For every change ask the question “what happens if it runs twice?” It is likely impossible to make every change idempotent, but you should try your hardest to make it so. Migration frameworks often provide tools to help with this, such as Liquibase’s preconditions.
The best thing about using a framework to apply database changes is that you can now integrate running these tools with automated deployment frameworks like Puppet or Jenkins. Just like you use a tool like Puppet to deploy jar files to your server, you can now use it to deploy your database. The deployment process of your database can literally become “push your changes to the master branch.” You don’t even have to push a button if you don’t want, let alone write a comprehensive document of changes to be applied. It is a beautiful thing to see in action.

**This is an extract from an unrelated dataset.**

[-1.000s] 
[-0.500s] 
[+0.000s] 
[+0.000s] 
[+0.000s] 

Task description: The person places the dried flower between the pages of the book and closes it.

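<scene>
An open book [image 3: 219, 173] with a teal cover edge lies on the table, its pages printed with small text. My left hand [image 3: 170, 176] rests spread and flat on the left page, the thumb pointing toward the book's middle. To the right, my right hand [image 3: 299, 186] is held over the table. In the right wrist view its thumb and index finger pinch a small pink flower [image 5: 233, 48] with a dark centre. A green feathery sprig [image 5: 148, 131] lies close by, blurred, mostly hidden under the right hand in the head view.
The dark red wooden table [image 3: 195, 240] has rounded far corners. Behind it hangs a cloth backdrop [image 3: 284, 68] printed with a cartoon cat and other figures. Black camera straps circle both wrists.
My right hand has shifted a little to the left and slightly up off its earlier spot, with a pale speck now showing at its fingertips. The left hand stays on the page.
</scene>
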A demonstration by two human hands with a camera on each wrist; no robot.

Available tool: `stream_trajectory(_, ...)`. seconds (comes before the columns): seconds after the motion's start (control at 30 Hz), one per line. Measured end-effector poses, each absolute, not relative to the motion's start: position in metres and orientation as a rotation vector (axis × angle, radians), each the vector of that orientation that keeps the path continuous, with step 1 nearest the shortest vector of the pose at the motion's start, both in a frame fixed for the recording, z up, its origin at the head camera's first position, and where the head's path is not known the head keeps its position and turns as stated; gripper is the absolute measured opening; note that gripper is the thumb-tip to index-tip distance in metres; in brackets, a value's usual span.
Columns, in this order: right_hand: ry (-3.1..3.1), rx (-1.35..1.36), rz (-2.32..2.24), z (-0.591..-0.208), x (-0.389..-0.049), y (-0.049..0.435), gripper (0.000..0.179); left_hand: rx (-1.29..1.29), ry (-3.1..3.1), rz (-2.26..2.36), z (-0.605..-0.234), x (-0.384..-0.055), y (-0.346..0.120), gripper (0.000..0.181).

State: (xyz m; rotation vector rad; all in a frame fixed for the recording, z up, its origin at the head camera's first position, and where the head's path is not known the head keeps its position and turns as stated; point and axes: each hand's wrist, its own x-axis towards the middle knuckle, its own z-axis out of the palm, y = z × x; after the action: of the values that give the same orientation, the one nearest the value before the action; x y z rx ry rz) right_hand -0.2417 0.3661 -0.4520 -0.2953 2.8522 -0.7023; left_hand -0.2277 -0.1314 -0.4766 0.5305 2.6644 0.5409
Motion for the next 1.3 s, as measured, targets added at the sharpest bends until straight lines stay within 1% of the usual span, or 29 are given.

A framework might come with these integrations out of the box. For most, though, you will have to write some kind of simple script to connect the database migration framework to your deployment tool.
Pro’s and Con’s
- Drastically reduce the risk of human error – computers are way better at following instructions than humans. They literally do exactly what you tell them.
- Easily integrate deployment of database with CI tools – with a computer program applying your changes, you are a simple wrapper script away from completely automating the deployment of your database
- Reduce release documentation – your sql changes become their own release documentation.
- Learning curve – you and every developer on your team (and probably DBA’s) will have to learn to use a new tool.
- Convincing DBA’s to go along with it – DBA’s, in my experience, are paranoid and want to know what you are doing to “their” database. This might make the adoption of one of these frameworks an uphill battle.
I had a professor that said “if your application doesn’t use a database, it is a toy.” While that is obviously an over-generalization, he has a point. How many enterprise applications have you worked on that didn’t revolve heavily around a database? If the database is so integral to your application then why does it feel so separate? Database migration tools bring the management and deployment of sql into the developer’s hands.